The Press Talks
In the mood for love from all sides? This CD just may be perfect for you. On this CD, Suvalsky sings about every possibility of love. You will find yourself, fondly, affectionately, and even emotionally, attached. …because of the strong sense of emotion, heart and feeling in his music. All can (relate), and that is what makes his music so affective to his listeners. If he is not (yet) a favorite, once you have experienced his music he will be.—Alona Washburn, JazzReview.com
Andrew Suvalsky deserves to be commended on this debut. He truly shines on the jazz standards. He takes on “Alright, Okay, You Win” masterfully, lending it a bluesy feel that gives him a lot of opportunities to show his chops. His spirited performance on Cole Porter's obscure “You'd Be So Nice To Come Home To” is remarkable.
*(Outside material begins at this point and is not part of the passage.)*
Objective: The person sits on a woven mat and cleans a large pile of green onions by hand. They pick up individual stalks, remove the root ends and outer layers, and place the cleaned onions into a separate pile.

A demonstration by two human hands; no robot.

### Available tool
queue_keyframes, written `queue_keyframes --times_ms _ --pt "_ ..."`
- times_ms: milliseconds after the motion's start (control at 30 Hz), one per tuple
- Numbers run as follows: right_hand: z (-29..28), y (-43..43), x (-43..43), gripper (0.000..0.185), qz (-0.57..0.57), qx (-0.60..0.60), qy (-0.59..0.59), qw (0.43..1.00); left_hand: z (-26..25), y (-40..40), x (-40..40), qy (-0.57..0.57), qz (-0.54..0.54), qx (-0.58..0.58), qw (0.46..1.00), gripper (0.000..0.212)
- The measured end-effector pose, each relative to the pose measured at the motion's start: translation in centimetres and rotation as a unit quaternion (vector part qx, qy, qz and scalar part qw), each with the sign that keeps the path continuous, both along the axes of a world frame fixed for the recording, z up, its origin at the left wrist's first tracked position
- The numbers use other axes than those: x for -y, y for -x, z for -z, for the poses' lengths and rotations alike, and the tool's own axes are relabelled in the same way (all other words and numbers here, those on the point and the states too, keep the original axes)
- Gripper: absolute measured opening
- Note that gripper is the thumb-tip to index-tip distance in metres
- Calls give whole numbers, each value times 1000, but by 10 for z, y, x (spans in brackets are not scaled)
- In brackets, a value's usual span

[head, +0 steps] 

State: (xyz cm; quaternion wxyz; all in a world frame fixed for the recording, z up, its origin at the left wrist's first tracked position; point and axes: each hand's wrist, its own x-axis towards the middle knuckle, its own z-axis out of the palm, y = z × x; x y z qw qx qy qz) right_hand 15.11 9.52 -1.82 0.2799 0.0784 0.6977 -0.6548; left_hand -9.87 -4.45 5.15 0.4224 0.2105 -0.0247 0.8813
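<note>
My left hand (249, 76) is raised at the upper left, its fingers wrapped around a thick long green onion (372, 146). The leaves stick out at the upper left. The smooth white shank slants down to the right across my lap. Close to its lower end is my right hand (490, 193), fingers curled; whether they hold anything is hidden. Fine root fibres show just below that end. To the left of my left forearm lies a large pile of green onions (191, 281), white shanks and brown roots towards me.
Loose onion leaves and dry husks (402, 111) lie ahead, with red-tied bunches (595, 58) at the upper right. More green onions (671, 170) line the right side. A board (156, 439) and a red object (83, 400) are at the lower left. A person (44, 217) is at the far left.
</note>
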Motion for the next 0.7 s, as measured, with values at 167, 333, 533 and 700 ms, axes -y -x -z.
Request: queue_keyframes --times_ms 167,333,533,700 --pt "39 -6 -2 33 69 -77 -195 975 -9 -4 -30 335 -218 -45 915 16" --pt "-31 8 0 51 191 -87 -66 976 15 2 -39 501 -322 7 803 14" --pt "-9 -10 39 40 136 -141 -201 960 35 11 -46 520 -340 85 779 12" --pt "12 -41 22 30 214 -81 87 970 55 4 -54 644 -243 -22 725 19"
So is the Earl Brent/Matt Dennis tune “Angel Eyes,” featuring a very good, down-to-the-basics piano and vocal combination (with great playing by pianist Wells Hanley)—which is appropriate for a song that was immortalized by the likes of Ella Fitzgerald and Sinatra. I can't help but hope that Suvalsky graces us with a complete jazz album, which would make him a welcome addition to the world of male vocalists.—Ernest Bartledes, All About Jazz
An effervescent fusion of classic pop, jazz, and blues, the album, at once versatile, sexy, inviting, intimate and upbeat, owes its success to the artist’s versatile voice. His performances are so vibrant it’s as if he is in the room, personally serenading you.—Rachel Stillman, Edge New York
Suvalsky brings a certain laid back relaxed jazz tinged style to the proceedings...the production, backing vocals even the atmosphere are smooth and polished. Vintage Pop and Jazz Sides hints at what deeper treasure trove Suvalsky can mine in his next release.—Kurt von Behrmann, Associate Editor, Outlook Arizona
—Ames, Stonewall News Northwest
Hunky, stubbly Andrew Suvalsky has been performing his mix of pop, rock and jazz tunes in New York with sets that routinely level the field between musical genres, with the common threads of well-crafted songs and (his) "white chocolate" voice pulling everything together.
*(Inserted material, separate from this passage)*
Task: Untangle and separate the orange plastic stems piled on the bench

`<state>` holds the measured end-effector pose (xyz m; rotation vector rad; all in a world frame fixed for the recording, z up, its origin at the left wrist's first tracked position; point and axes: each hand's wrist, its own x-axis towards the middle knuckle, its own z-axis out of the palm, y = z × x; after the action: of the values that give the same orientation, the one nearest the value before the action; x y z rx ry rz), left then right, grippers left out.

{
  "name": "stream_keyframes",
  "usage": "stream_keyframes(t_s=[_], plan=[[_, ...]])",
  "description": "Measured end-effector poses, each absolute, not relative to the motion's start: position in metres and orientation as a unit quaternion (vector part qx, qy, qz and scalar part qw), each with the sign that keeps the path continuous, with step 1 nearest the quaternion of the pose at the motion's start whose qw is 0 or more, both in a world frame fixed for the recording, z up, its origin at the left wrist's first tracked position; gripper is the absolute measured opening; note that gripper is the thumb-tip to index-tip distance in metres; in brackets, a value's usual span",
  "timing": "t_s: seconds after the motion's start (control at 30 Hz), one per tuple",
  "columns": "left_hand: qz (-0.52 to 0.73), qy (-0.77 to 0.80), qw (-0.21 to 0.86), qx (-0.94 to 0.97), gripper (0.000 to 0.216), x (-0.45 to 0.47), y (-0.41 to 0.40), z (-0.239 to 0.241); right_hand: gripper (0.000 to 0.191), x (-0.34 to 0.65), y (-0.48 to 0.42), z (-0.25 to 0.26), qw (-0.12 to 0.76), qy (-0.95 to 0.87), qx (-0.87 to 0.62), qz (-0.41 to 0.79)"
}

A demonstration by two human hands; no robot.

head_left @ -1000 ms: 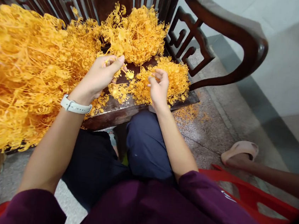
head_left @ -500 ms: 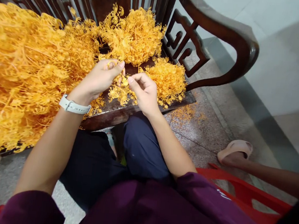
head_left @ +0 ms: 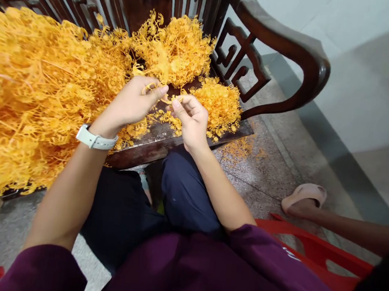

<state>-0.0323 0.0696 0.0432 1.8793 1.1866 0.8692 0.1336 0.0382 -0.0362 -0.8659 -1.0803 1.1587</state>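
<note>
Between my two hands stretches a thin yellow-orange plastic stem, part of the artificial flower sprigs here. My left hand, with a pale watch band at its wrist, pinches it with thumb and fingers, and a loop of it curls over the knuckles. Close by on the right, my right hand grips the other end between thumb and fingertips. A big heap of yellow sprigs lies to the left. Behind my hands sits a rounded pile, and a smaller pile lies just right of my right hand.
The piles rest on a dark wooden bench with a curved armrest on the right. Orange bits lie on the floor. Another person's foot in a pink slipper and a red plastic stool are at the right.
My right hand has moved slightly right and up. The stem between my hands now lies more level, and the yellow piece that hung by my right fingertips no longer shows there.
</note>
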Motion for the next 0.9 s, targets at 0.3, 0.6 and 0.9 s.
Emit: stream_keyframes(t_s=[0.3, 0.6, 0.9], plan=[[0.246, 0.393, 0.501, 0.73, 0.055, -0.047, 0.07, 0.052, 0.031, 0.138, 0.037, -0.036, 0.593, -0.457, -0.301, 0.59], [0.267, 0.329, 0.641, 0.64, 0.056, -0.04, 0.066, 0.049, 0.04, 0.14, 0.033, -0.031, 0.541, -0.416, -0.212, 0.699], [0.353, 0.459, 0.557, 0.596, 0.051, -0.069, 0.078, 0.053, 0.02, 0.175, 0.066, -0.074, 0.508, -0.468, -0.51, 0.512]])
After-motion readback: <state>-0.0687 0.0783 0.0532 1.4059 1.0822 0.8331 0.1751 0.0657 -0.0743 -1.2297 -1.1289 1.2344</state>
Suvalsky's voice is rich and mellow, capable of great range and depth. He moves effortlessly from soul to rock to jazz. ...Andrew's blue-eyed soul shines on tracks like "We're in This Love Together" and Roy Orbison's "Crying."
Laid out as a lose song cycle, the mood shifts to classic rock...into a jazz set (with songs) that are all classy, respectful interpretations of old favorites.
This is a fun album with a bold ambition to prove that a quality song is worthy of attention, regardless of genre. Suvalsky is a vocal talent to be reckoned with, and if this debut album is any indication, he will create ripples far and wide.